**Exercise instructions**
Determine the number of lines in the data that contain "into". Answer with that number only.

______________________________

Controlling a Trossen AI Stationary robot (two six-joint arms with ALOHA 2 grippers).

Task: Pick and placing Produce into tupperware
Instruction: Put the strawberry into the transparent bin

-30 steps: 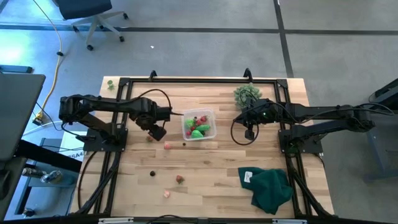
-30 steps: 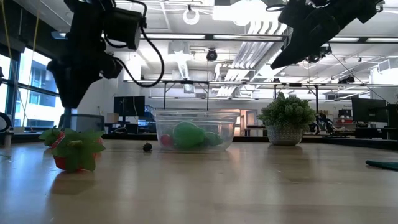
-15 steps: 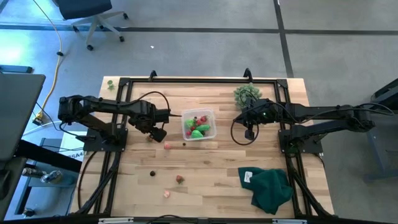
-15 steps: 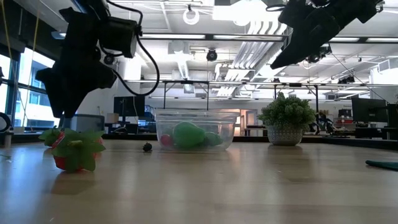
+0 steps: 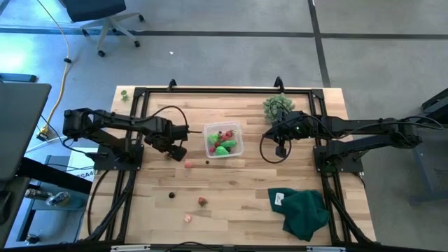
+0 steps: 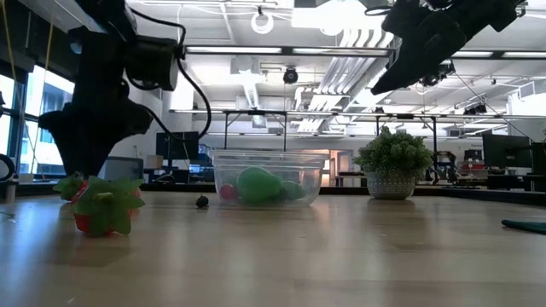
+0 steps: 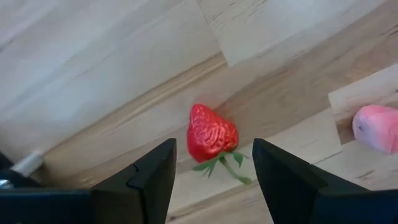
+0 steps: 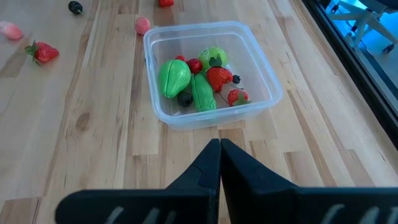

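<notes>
The left pincer (image 7: 211,180) hangs wide open and empty just above a red strawberry (image 7: 211,134) lying on the worktop (image 5: 238,189), the berry sitting in line with the gap between its fingers, with a pink piece (image 7: 378,127) nearby off one finger. Beyond it, between the two arms, the clear tub (image 5: 223,140) rests on the worktop holding green and red pieces (image 8: 194,81). The right pincer (image 8: 219,155) hovers raised just beside the tub's far side, its fingers pressed together and holding nothing.
</notes>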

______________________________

**Written solution**
2